→ **Exercise goal**
The required output is every record, written out exactly.

→ **Source data**
[Start of section]
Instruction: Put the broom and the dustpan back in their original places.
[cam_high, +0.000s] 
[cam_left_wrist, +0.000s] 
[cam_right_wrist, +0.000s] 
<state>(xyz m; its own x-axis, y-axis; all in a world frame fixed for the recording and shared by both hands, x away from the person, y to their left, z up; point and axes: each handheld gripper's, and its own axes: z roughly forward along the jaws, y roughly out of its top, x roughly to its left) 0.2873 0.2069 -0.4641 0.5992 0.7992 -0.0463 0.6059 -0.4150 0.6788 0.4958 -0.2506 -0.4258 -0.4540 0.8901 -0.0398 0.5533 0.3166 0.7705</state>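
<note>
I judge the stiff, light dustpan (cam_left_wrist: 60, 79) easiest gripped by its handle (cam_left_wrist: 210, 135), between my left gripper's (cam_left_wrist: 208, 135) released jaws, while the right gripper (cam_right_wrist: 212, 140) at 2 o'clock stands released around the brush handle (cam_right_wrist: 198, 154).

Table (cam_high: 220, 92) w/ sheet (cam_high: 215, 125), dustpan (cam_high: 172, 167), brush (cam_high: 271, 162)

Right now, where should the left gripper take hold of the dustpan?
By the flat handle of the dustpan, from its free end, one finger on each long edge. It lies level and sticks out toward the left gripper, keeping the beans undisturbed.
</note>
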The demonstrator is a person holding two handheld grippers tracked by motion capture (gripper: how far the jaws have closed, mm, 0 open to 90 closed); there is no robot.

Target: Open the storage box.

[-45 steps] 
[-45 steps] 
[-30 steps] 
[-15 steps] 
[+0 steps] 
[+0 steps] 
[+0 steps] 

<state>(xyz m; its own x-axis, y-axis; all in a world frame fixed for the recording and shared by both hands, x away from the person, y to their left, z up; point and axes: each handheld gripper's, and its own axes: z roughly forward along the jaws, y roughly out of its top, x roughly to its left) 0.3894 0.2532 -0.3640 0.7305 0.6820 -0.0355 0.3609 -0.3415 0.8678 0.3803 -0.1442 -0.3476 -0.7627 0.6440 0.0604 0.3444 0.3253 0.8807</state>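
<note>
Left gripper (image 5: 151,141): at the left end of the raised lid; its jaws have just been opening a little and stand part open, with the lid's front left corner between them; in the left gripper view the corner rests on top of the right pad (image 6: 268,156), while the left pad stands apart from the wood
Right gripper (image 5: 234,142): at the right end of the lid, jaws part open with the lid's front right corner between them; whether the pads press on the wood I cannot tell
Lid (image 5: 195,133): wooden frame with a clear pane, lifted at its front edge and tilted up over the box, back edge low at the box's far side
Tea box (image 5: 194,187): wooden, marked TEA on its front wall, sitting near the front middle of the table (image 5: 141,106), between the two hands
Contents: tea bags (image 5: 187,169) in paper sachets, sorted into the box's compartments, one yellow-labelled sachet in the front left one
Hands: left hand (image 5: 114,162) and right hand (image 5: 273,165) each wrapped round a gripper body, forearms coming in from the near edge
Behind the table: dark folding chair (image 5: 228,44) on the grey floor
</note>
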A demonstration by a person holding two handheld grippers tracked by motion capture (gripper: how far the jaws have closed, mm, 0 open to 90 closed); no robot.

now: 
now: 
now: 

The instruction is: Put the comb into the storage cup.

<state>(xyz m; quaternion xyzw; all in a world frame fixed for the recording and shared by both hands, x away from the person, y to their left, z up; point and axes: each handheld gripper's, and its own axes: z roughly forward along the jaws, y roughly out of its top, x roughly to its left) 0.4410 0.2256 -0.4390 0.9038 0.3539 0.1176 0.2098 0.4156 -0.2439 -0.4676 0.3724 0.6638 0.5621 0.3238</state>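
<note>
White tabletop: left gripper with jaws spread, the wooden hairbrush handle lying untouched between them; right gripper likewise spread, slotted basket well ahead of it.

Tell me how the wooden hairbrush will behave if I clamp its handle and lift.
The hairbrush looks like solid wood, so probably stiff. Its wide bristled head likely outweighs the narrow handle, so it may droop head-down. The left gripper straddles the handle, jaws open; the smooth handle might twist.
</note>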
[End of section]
→ **Answer box**
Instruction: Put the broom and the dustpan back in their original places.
[cam_high, +0.000s] 
[cam_left_wrist, +0.000s] 
[cam_right_wrist, +0.000s] 
<state>(xyz m; its own x-axis, y-axis; all in a world frame fixed for the recording and shared by both hands, x away from the person, y to their left, z up; point and axes: each handheld gripper's, and its own axes: z roughly forward along the jaws, y roughly out of its top, x roughly to its left) 0.2873 0.2069 -0.4641 0.5992 0.7992 -0.0463 0.6059 -0.4150 0.6788 0.4958 -0.2506 -0.4258 -0.4540 0.8901 -0.0398 0.5533 0.3166 0.7705</state>
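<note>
I judge the stiff, light dustpan (cam_left_wrist: 60, 79) easiest gripped by its handle (cam_left_wrist: 210, 135), between my left gripper's (cam_left_wrist: 208, 135) released jaws, while the right gripper (cam_right_wrist: 212, 140) at 2 o'clock stands released around the brush handle (cam_right_wrist: 198, 154).

Table (cam_high: 220, 92) w/ sheet (cam_high: 215, 125), dustpan (cam_high: 172, 167), brush (cam_high: 271, 162)

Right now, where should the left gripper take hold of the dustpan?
By the flat handle of the dustpan, from its free end, one finger on each long edge. It lies level and sticks out toward the left gripper, keeping the beans undisturbed.
</note>
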The demonstrator is a person holding two handheld grippers tracked by motion capture (gripper: how far the jaws have closed, mm, 0 open to 90 closed); there is no robot.

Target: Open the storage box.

[-45 steps] 
[-45 steps] 
[-30 steps] 
[-15 steps] 
[+0 steps] 
[+0 steps] 
[+0 steps] 

<state>(xyz m; its own x-axis, y-axis; all in a world frame fixed for the recording and shared by both hands, x away from the person, y to their left, z up; point and axes: each handheld gripper's, and its own axes: z roughly forward along the jaws, y roughly out of its top, x roughly to its left) 0.3894 0.2532 -0.3640 0.7305 0.6820 -0.0355 0.3609 -0.3415 0.8678 0.3803 -0.1442 -0.3476 -0.7627 0.6440 0.0604 0.3444 0.3253 0.8807</state>
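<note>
Left gripper (image 5: 151,141): at the left end of the raised lid; its jaws have just been opening a little and stand part open, with the lid's front left corner between them; in the left gripper view the corner rests on top of the right pad (image 6: 268,156), while the left pad stands apart from the wood
Right gripper (image 5: 234,142): at the right end of the lid, jaws part open with the lid's front right corner between them; whether the pads press on the wood I cannot tell
Lid (image 5: 195,133): wooden frame with a clear pane, lifted at its front edge and tilted up over the box, back edge low at the box's far side
Tea box (image 5: 194,187): wooden, marked TEA on its front wall, sitting near the front middle of the table (image 5: 141,106), between the two hands
Contents: tea bags (image 5: 187,169) in paper sachets, sorted into the box's compartments, one yellow-labelled sachet in the front left one
Hands: left hand (image 5: 114,162) and right hand (image 5: 273,165) each wrapped round a gripper body, forearms coming in from the near edge
Behind the table: dark folding chair (image 5: 228,44) on the grey floor
</note>
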A demonstration by a person holding two handheld grippers tracked by motion capture (gripper: how far the jaws have closed, mm, 0 open to 90 closed); no robot.

now: 
now: 
now: 

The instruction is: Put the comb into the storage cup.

<state>(xyz m; quaternion xyzw; all in a world frame fixed for the recording and shared by both hands, x away from the person, y to their left, z up; point and axes: each handheld gripper's, and its own axes: z roughly forward along the jaws, y roughly out of its top, x roughly to its left) 0.4410 0.2256 -0.4390 0.9038 0.3539 0.1176 0.2098 0.4156 -0.2439 -0.4676 0.3724 0.6638 0.5621 0.3238</state>
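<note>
White tabletop: left gripper with jaws spread, the wooden hairbrush handle lying untouched between them; right gripper likewise spread, slotted basket well ahead of it.

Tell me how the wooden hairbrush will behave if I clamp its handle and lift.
The hairbrush looks like solid wood, so probably stiff. Its wide bristled head likely outweighs the narrow handle, so it may droop head-down. The left gripper straddles the handle, jaws open; the smooth handle might twist.
</note>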

The output for this exercise is complete.